Exercise —
In the data below, repeat the line containing "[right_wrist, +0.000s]" and every following line exactly, up to and including the last line. Exclude pictures.

[[ Dataset extract open ]]

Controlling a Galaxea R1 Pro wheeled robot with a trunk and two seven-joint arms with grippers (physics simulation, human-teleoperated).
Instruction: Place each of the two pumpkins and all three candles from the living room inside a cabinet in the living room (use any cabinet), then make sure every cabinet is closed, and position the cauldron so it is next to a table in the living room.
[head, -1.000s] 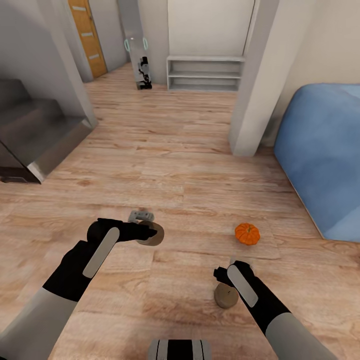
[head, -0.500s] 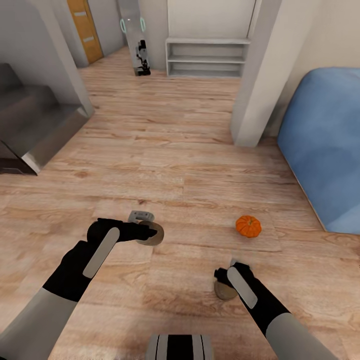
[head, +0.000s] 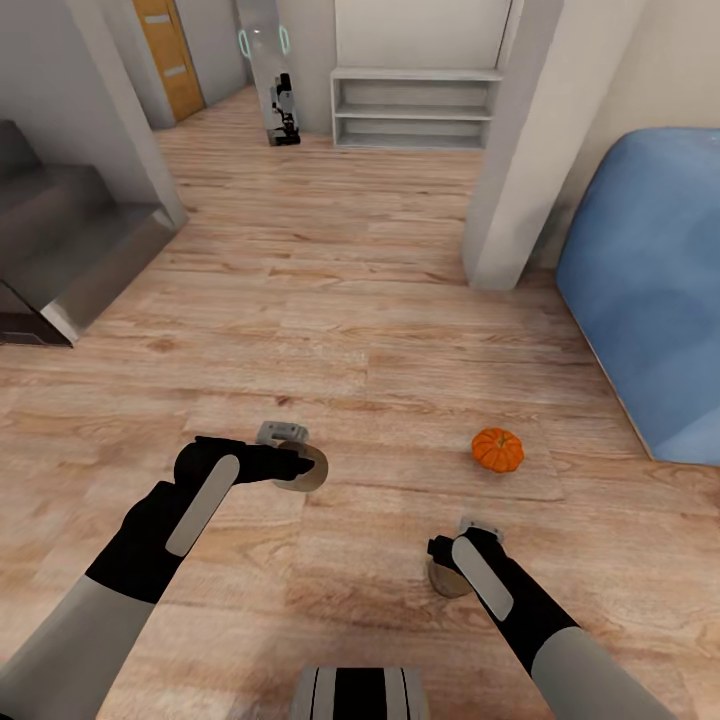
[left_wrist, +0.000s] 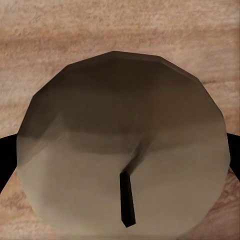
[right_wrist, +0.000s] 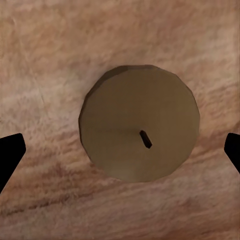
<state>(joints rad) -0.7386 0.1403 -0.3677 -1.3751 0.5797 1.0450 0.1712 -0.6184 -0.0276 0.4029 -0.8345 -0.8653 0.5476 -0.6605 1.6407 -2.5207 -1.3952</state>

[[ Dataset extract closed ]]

Your response —
[right_wrist, +0.000s] 
<state>(joints rad) -0.7386 0.1403 -0.3677 -1.3751 0.5797 1.0450 0.1712 -0.6184 -0.0276 0.4029 -0.8345 -0.8653 0.5476 -0.6605 1.6407 -2.5207 -1.3952</state>

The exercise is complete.